**Task instructions:**
Print the listing below from its opening line through the line holding "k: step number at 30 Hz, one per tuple", both ends included.

**Supplied data:**

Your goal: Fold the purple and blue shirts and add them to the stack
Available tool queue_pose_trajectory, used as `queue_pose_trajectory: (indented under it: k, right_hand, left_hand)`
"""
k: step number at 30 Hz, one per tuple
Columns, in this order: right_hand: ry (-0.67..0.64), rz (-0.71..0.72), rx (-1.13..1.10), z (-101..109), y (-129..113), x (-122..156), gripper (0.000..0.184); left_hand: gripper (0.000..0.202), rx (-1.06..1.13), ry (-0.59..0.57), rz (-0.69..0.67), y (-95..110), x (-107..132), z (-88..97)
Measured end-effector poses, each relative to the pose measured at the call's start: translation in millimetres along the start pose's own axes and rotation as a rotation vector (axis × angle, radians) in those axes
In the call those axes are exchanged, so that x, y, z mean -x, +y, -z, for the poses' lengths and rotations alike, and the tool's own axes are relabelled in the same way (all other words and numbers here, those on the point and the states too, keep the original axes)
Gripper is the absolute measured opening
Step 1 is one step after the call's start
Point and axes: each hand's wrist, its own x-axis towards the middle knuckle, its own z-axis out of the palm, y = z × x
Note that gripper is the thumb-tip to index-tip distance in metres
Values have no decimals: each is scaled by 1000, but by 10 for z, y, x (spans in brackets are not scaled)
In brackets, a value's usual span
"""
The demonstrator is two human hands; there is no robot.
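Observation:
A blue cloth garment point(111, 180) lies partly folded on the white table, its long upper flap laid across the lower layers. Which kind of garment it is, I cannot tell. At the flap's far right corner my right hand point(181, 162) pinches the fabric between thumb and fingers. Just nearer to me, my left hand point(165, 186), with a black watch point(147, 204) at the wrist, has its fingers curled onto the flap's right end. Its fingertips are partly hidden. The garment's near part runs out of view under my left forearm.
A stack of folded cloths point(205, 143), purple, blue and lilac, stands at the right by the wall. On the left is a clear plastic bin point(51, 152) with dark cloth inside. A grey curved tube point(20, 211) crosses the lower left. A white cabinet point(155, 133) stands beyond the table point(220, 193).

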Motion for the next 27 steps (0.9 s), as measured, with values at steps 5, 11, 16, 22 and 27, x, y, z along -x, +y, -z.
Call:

**Solution to this problem:**
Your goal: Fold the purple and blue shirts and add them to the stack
Available tool queue_pose_trajectory, used as `queue_pose_trajectory: (indented under it: k, right_hand, left_hand)`
"""
k: step number at 30 Hz, one per tuple

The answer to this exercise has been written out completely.